PROBLEM TO WORK ON
Whenever a line of the data below holds the string "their", copy that line.

Stored records
+++
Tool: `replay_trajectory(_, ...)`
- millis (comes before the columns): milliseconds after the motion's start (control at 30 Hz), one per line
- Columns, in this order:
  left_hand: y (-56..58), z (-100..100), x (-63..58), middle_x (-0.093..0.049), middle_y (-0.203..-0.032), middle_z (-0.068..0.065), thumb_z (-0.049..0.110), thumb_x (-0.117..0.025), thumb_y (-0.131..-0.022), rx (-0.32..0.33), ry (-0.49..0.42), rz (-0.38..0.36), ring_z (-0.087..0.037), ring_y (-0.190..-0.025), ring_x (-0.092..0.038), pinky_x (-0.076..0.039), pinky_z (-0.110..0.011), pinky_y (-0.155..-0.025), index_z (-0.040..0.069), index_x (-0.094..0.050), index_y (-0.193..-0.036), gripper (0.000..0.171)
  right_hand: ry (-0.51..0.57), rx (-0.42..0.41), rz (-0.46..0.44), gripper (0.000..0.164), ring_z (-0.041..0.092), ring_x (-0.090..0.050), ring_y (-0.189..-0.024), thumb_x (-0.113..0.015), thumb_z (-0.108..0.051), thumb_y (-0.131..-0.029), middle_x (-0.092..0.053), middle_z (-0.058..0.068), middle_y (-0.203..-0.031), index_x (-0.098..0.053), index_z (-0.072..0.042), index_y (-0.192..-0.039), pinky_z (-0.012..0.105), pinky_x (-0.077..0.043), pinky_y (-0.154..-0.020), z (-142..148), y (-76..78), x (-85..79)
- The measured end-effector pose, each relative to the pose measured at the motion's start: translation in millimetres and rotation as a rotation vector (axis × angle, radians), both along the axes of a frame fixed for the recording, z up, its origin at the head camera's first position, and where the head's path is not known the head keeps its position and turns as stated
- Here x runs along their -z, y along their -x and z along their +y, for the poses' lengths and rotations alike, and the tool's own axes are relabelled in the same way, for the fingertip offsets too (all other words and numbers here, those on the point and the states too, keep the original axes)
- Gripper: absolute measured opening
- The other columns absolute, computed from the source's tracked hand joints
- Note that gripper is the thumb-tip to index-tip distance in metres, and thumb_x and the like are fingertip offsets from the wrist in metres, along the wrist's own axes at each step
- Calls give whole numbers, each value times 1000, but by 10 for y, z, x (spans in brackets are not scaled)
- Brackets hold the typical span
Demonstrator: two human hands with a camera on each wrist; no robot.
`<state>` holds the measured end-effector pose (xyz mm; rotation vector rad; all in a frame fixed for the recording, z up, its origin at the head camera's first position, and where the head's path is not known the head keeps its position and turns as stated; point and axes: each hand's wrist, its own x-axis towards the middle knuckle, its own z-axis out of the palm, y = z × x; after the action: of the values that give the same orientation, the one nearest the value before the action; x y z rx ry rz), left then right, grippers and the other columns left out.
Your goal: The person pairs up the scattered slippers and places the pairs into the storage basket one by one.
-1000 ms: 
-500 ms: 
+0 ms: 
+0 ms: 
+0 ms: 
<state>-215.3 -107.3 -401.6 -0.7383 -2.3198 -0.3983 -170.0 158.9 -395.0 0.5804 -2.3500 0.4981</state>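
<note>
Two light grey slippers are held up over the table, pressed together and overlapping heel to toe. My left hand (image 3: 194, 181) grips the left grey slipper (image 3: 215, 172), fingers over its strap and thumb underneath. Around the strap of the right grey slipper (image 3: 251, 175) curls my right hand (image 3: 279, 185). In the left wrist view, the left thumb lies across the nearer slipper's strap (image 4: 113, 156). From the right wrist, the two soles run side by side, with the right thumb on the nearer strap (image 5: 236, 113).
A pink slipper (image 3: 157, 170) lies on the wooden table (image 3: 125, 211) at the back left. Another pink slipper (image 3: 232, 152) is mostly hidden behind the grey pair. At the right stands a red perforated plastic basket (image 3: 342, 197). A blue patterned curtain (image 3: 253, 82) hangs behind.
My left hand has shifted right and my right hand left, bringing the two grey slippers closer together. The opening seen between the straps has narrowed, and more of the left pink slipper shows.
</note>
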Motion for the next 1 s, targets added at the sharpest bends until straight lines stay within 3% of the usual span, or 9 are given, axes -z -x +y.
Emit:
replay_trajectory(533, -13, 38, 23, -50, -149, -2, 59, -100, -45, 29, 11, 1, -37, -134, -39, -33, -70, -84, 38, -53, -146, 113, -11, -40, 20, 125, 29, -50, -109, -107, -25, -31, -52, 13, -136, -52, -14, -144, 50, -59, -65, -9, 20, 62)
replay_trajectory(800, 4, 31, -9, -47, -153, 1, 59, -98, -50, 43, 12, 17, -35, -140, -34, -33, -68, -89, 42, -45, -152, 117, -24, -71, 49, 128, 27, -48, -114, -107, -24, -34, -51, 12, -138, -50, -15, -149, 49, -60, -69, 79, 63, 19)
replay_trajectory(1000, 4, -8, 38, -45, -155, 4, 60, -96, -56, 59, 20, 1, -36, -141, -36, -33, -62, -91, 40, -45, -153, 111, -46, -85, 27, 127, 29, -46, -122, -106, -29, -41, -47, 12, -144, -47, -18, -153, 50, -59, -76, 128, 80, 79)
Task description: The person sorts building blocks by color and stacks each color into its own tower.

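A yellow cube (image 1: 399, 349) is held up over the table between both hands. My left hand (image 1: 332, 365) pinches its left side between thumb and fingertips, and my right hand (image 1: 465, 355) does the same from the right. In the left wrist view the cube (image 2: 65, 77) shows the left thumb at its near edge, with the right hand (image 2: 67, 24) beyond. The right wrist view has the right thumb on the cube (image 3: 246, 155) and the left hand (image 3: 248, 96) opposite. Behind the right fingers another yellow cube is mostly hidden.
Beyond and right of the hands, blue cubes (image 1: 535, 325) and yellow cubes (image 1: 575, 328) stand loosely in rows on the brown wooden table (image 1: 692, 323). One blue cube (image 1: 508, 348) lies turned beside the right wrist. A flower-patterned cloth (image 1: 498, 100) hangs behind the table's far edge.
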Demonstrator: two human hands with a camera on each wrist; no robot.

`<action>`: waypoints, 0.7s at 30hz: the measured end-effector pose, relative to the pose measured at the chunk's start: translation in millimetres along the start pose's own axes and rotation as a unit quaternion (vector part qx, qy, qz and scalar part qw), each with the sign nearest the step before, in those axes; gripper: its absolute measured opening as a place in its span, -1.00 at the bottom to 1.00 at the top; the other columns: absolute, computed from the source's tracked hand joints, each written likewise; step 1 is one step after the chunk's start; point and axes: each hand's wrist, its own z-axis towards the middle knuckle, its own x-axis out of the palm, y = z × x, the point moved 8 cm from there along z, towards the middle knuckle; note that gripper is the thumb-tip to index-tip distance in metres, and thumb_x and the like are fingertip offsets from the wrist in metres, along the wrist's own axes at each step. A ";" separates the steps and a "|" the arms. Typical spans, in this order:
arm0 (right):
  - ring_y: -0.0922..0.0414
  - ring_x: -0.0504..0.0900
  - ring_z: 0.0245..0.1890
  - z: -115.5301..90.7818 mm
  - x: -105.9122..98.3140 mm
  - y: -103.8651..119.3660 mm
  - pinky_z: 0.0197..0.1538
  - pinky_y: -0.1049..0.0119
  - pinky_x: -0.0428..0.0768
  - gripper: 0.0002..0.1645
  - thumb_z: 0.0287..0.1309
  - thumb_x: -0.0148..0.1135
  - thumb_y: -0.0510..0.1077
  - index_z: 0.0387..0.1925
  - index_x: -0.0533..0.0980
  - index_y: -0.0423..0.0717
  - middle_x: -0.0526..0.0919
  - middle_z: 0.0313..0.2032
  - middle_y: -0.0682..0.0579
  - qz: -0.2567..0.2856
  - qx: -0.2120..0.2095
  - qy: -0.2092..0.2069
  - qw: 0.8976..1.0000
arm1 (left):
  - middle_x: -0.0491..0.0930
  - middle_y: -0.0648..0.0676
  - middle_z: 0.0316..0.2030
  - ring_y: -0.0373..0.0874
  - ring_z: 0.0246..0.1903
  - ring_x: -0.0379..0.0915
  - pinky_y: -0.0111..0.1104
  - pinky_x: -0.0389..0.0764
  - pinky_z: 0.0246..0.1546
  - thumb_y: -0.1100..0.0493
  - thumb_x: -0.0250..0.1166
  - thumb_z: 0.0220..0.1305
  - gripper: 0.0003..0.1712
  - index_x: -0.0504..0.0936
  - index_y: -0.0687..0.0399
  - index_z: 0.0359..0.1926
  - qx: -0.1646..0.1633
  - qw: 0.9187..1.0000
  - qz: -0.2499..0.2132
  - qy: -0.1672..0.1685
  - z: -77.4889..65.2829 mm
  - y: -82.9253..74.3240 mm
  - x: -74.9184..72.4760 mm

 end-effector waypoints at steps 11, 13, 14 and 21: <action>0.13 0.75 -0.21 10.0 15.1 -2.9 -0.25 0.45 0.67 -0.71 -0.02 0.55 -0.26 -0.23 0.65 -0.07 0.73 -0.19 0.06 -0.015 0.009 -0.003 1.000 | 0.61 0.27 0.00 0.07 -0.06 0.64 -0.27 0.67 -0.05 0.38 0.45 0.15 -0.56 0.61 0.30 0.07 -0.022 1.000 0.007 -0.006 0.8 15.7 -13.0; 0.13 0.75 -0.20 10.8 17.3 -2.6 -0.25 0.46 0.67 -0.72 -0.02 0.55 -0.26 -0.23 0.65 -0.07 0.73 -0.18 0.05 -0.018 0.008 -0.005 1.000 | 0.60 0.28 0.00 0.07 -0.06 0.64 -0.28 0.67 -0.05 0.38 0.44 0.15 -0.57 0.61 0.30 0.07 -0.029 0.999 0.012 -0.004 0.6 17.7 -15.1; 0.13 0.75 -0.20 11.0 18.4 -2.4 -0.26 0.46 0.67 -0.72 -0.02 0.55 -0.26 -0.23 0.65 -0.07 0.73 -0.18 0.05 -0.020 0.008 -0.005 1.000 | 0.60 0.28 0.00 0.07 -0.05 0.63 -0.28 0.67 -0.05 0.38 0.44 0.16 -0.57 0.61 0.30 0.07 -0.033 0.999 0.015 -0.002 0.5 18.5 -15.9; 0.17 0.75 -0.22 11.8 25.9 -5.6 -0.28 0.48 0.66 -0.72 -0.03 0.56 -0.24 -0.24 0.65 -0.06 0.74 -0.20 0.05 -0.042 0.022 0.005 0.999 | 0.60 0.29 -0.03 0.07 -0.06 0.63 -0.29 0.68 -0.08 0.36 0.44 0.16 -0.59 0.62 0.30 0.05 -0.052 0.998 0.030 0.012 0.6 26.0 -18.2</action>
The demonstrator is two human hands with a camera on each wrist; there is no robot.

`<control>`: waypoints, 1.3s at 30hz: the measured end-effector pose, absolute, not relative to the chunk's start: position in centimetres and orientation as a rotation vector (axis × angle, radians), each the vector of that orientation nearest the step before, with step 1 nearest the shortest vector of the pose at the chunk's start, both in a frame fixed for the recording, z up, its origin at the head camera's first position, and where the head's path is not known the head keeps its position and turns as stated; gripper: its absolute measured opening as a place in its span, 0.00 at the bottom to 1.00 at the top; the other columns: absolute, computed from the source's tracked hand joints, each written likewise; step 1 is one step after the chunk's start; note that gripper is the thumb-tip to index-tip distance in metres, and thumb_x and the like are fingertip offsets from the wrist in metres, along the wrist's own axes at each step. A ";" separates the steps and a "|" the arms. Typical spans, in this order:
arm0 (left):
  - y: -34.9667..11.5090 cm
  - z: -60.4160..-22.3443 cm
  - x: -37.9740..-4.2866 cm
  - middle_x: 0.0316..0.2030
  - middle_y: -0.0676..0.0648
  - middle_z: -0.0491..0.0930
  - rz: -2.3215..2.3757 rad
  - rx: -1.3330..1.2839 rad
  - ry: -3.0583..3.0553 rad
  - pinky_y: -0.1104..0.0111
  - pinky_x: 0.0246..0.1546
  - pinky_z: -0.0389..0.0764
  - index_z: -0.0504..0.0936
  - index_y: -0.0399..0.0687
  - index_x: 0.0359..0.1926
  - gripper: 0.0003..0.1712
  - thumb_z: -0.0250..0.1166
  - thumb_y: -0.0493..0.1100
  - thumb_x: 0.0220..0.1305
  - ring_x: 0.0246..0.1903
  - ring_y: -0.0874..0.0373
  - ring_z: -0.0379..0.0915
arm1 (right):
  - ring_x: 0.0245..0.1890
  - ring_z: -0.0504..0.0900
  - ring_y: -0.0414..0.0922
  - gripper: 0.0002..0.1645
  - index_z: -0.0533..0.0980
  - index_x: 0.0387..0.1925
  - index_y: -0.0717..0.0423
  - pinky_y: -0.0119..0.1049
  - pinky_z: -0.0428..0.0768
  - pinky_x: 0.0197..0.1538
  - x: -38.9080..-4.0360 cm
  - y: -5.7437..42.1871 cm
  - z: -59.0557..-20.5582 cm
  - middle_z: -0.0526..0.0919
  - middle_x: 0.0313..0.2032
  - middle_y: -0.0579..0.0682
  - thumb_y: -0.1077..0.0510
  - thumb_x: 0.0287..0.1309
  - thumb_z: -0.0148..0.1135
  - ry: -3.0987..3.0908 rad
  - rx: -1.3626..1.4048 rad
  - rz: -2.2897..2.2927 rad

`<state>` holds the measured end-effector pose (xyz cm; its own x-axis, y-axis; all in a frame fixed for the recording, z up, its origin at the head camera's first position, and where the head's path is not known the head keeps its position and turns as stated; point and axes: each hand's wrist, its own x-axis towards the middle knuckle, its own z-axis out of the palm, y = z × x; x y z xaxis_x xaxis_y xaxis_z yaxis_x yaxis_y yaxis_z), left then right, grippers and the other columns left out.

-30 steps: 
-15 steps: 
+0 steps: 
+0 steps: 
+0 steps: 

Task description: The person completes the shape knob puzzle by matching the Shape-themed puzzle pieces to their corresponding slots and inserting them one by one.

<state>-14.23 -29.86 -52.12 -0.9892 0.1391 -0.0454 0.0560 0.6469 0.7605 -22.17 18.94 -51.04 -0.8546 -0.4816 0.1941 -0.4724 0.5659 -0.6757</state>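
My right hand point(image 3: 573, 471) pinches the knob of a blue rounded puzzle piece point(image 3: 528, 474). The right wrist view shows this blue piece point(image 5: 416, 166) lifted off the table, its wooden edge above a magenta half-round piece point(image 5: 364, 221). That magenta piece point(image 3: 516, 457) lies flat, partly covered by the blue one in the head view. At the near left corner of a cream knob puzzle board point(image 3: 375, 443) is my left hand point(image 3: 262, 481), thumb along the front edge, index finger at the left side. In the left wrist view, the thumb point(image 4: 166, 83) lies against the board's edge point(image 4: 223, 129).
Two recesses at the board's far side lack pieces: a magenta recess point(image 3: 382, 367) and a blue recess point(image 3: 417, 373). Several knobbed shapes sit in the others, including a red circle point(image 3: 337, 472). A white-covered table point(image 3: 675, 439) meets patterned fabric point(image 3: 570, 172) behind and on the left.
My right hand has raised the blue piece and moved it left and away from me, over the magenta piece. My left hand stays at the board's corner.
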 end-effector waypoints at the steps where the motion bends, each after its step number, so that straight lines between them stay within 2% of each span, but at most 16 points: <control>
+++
RESPONSE AREA
- Here x runs along their -z, y along their -x and z along their +y, for the poses' lengths and rotations alike, and the tool's own axes are relabelled in the same way, for the fingertip offsets too (all other words and numbers here, those on the point and the states too, keep the original axes)
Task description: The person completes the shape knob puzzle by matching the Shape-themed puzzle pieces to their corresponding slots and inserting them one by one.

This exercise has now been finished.